* Work item
Once you find the line with "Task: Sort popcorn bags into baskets" in the data below, transcribe exactly each line from there to the line with "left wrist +", inclusive, and nothing else. Drop the pictures.
##### Source material
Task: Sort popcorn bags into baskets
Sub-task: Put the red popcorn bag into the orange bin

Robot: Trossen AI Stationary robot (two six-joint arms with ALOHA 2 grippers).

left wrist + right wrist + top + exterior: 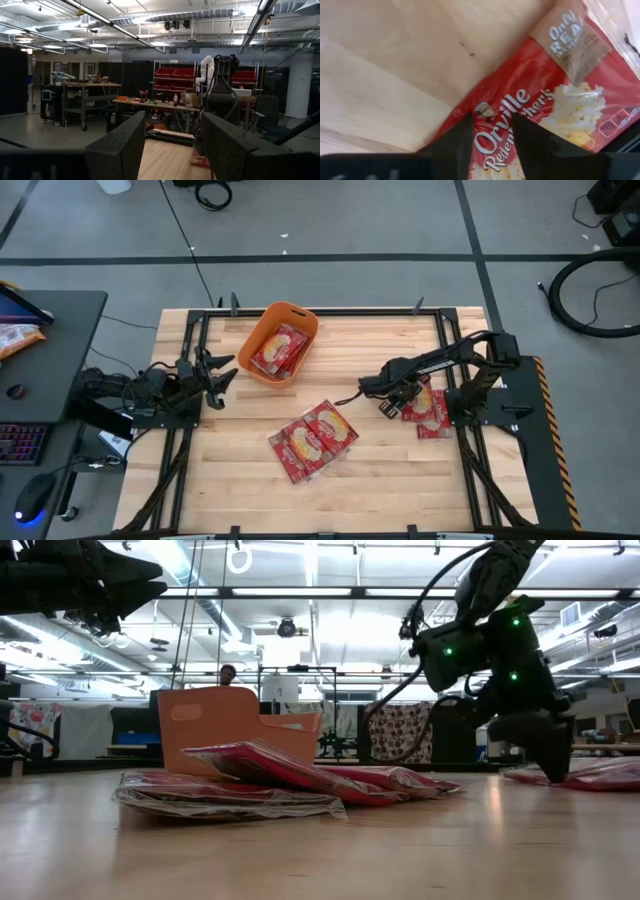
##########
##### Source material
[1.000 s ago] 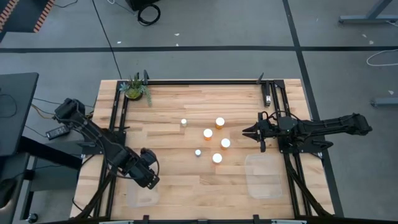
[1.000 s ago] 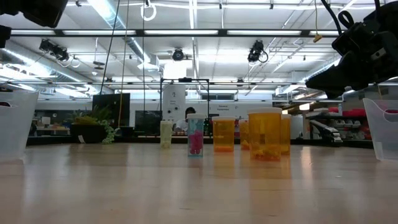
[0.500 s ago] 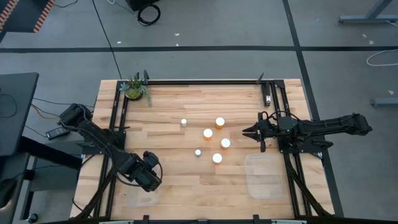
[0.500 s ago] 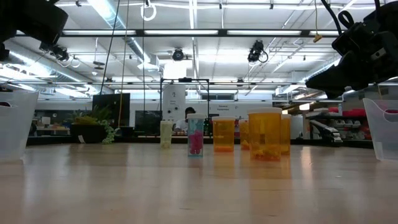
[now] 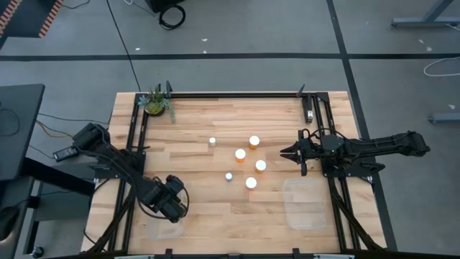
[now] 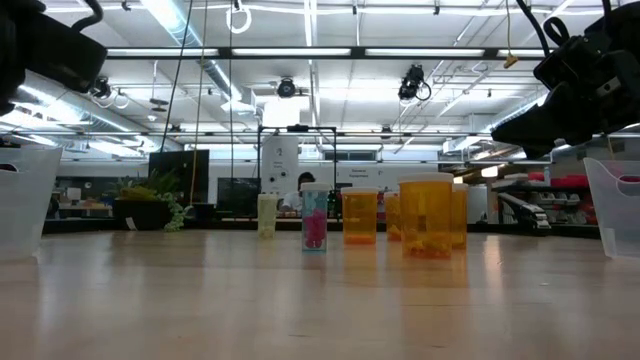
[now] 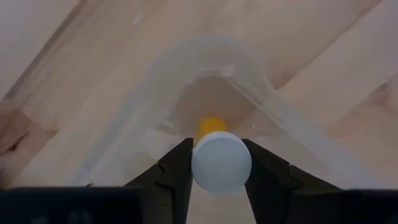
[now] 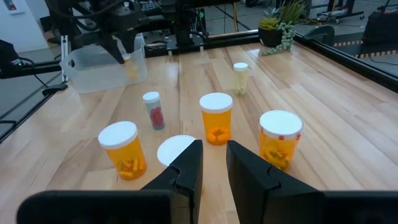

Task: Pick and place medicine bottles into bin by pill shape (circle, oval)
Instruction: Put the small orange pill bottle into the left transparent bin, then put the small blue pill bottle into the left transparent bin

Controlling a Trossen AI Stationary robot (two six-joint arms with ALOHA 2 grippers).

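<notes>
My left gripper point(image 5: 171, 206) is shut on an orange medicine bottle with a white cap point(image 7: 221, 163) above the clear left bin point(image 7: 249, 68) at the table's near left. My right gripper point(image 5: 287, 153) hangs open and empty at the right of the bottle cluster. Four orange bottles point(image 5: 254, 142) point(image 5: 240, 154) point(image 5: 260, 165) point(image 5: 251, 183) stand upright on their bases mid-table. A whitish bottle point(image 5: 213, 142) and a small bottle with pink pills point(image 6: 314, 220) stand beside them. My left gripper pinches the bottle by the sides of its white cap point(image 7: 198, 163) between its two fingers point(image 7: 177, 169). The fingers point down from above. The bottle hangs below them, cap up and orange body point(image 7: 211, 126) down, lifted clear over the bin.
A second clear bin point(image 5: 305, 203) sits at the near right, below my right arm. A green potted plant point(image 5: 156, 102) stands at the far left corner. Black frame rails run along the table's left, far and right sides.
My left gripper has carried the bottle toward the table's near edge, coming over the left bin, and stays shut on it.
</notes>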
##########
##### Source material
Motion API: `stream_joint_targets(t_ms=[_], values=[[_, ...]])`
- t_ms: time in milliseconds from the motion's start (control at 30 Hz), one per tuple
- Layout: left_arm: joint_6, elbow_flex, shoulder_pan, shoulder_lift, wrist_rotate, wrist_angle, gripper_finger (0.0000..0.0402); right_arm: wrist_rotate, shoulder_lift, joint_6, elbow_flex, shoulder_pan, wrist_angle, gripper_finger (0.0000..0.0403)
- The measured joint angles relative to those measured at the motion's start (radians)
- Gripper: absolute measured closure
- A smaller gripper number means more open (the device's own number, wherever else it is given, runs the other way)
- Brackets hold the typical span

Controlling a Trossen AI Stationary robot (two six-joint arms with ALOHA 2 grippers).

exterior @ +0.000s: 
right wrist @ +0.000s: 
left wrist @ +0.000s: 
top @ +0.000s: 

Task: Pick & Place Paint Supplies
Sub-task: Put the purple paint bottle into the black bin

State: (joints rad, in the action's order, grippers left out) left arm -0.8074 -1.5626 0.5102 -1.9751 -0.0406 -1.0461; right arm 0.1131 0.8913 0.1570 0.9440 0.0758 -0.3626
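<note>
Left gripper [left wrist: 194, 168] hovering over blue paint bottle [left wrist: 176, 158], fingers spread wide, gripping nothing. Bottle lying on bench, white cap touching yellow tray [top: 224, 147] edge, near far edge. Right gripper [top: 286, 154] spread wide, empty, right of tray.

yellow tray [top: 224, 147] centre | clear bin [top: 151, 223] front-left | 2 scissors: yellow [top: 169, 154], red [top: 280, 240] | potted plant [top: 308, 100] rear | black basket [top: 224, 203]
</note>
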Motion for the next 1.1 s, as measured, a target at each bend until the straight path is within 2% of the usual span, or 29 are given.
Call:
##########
* Worked solution
Task: Sort popcorn bags into baskets
Sub-task: Put the red popcorn bag into the orange bin

Robot: Trossen AI Stationary robot (two six-joint arms with ALOHA 2 grippers).

left wrist + right wrist + top + exterior: 

The answer has nothing more to it.